MK Tetapkan Jeda Waktu Pemilu Nasional dan Daerah, Bagaimana Implikasinya?

Mahkamah Konstitusi (MK) telah mengeluarkan putusan penting yang mengubah lanskap penyelenggaraan pemilihan umum (pemilu) di Indonesia. Putusan ini menetapkan bahwa pemilihan kepala daerah (pilkada) dan pemilihan legislatif (pileg) tingkat daerah harus dipisahkan dari pemilu nasional, dengan jeda waktu antara dua hingga dua setengah tahun setelah pemilu nasional selesai.

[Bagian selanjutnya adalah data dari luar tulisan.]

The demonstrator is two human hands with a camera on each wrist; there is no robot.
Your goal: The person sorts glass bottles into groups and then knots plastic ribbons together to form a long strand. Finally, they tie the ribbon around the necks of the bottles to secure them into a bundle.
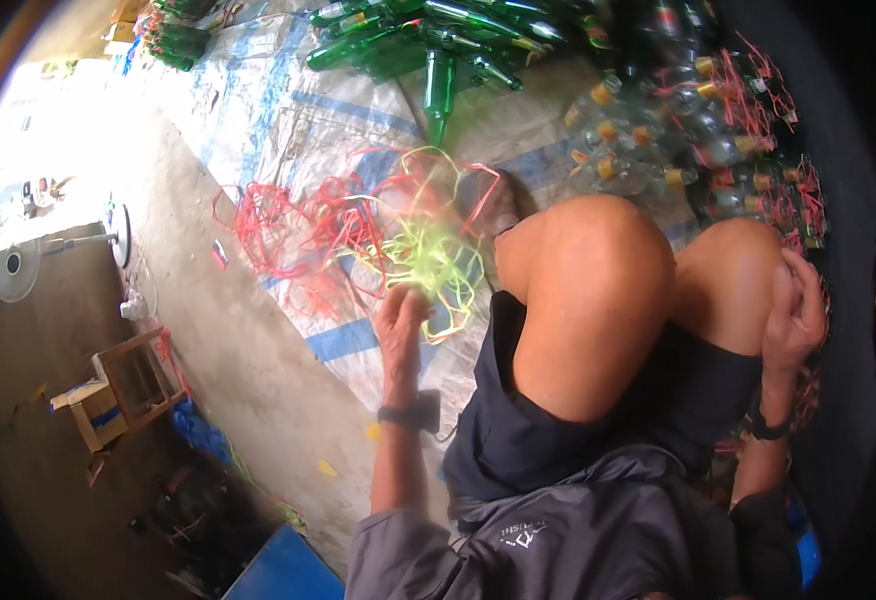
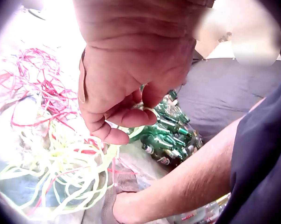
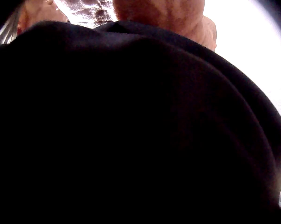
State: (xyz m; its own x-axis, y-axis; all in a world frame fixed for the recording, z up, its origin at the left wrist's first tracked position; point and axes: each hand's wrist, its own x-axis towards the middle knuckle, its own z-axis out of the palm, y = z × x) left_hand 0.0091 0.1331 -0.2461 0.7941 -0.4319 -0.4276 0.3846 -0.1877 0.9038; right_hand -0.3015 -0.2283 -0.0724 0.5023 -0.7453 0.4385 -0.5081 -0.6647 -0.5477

Dengan jadwal pemilu nasional yang ditetapkan pada tahun 2029, maka pemilu tingkat daerah baru dapat dilaksanakan pada tahun 2031. Hal ini merupakan konsekuensi dari Putusan Nomor 135/PUU-XXII/2024 yang mengamanatkan pemisahan waktu penyelenggaraan pemilu nasional dan daerah.

MK menjelaskan bahwa pemilu 2029 merupakan masa transisi, terutama bagi kepala daerah yang terpilih pada 27 November 2024 dan anggota DPRD hasil Pemilu 14 Februari 2024. MK menyerahkan perumusan masa transisi ini kepada DPR dan pemerintah sebagai pembentuk undang-undang. Rekayasa konstitusional terkait masa jabatan anggota DPRD provinsi/kabupaten/kota serta gubernur/wakil gubernur, bupati/wakil bupati, dan walikota/wakil walikota perlu dilakukan sesuai dengan prinsip norma peralihan atau transisional.

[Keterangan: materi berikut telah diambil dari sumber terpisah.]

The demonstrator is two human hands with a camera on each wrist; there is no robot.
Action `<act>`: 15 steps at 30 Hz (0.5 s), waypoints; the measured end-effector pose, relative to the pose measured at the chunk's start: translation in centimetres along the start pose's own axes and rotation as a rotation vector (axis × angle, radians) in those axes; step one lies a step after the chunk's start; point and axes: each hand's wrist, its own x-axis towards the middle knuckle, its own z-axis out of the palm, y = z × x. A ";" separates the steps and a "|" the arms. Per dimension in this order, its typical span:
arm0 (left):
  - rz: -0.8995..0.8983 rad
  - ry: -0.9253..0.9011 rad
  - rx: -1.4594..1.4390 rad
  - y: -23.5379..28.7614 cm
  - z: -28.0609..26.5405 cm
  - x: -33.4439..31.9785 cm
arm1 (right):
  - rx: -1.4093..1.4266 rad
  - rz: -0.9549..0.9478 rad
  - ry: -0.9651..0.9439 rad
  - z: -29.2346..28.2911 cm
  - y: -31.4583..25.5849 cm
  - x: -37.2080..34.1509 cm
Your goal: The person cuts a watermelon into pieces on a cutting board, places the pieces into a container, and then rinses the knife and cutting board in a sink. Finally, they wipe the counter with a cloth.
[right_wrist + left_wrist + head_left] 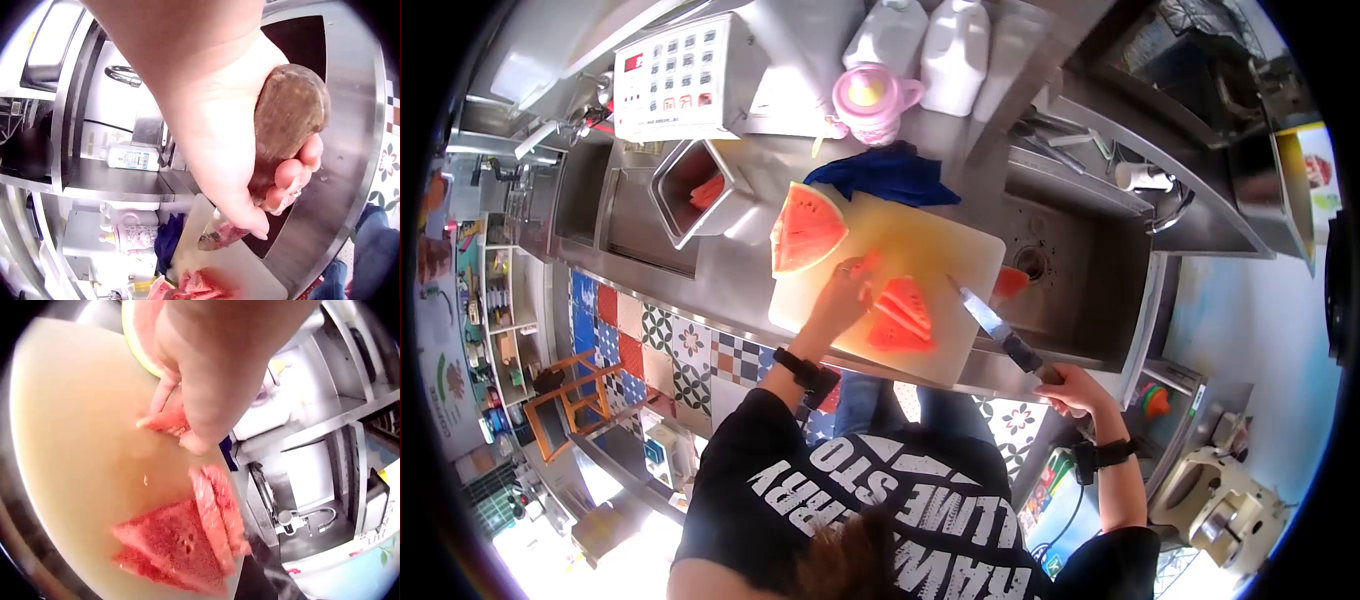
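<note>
On a pale cutting board (975, 235) lie several watermelon slices (905, 312), their red flesh facing up in the left wrist view. A large watermelon wedge (808, 232) with rind rests at the board's far left corner. My left hand (838, 305) is over the board between the wedge and the slices, pinching a small piece of watermelon (167, 422) between thumb and fingers. At the board's right, my right hand (1076, 388) grips a knife (1000, 328) by its brown wooden handle (289, 106). The blade points away, over the board's right side.
A metal container (662, 190) with red pieces stands left of the board. Behind the board are a dark blue cloth (890, 175), a pink cup (870, 110) and white jugs (953, 60). To the right is a sink (1080, 300), with a red watermelon piece (1009, 284) near its left edge.
</note>
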 end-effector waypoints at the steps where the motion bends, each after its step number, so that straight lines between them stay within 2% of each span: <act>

Dalam pertimbangan hukumnya, MK menyatakan pemilu anggota DPRD provinsi/kabupaten/kota dan pemilihan gubernur/wakil gubernur, bupati/wakil bupati, dan walikota/wakil walikota dilaksanakan sesuai dengan jangka waktu yang telah ditetapkan, yaitu setelah tahapan pemilu nasional dinyatakan berakhir. Penghitungan waktu dimulai sejak pelantikan anggota DPR dan DPD atau pelantikan presiden/wakil presiden, sebagai tanda berakhirnya tahapan pemilu sebelumnya.

MK berpendapat bahwa penyelenggaraan pemilu nasional dan daerah pada tahun yang sama menimbulkan berbagai masalah, termasuk melemahkan pelembagaan partai politik karena kurangnya waktu bagi partai untuk menyiapkan kader. Selain itu, pemilih juga cenderung jenuh dan fokus mereka terpecah karena banyaknya surat suara yang harus dicoblos.

Menanggapi putusan MK, Ketua Komisi II DPR RI, Rifqinizamy Karsayuda, menyatakan bahwa putusan ini akan menjadi bahan pertimbangan dalam revisi Undang-Undang Pemilu yang akan datang. Pihaknya akan mencari formula yang tepat untuk menghadirkan pemilu nasional dan lokal, karena politik hukum nasional menjadi kewenangan konstitusional Komisi II DPR.

Rifqinizamy menyoroti perlunya norma transisi untuk mengisi jeda waktu antara 2029 dan 2031, terutama terkait jabatan-jabatan di tingkat lokal. Penunjukan pelaksana tugas atau pejabat sementara dapat dilakukan terhadap jabatan eksekutif, tetapi perpanjangan masa jabatan menjadi satu-satunya solusi untuk anggota DPRD. Dinamika ini akan menjadi bagian dari perumusan revisi UU Pemilu.